[TASK ITEM]: Working from the listing below, set down every line exactly.

[DATA BLOCK]:
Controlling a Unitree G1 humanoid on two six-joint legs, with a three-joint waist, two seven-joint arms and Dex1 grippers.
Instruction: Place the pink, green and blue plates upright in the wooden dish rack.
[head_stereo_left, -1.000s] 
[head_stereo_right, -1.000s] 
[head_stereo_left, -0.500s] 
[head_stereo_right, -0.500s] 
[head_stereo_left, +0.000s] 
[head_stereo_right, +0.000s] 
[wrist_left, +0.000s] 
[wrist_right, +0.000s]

[TASK SOLUTION]:
Controlling a Unitree G1 humanoid on two six-joint legs, with a three-joint waist, two seven-joint arms and Dex1 grippers.
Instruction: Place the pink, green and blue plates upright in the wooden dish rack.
[head_stereo_left, -1.000s] 
[head_stereo_right, -1.000s] 
[head_stereo_left, -0.500s] 
[head_stereo_right, -0.500s] 
[head_stereo_left, +0.000s] 
[head_stereo_right, +0.000s] 
[wrist_left, +0.000s] 
[wrist_right, +0.000s]

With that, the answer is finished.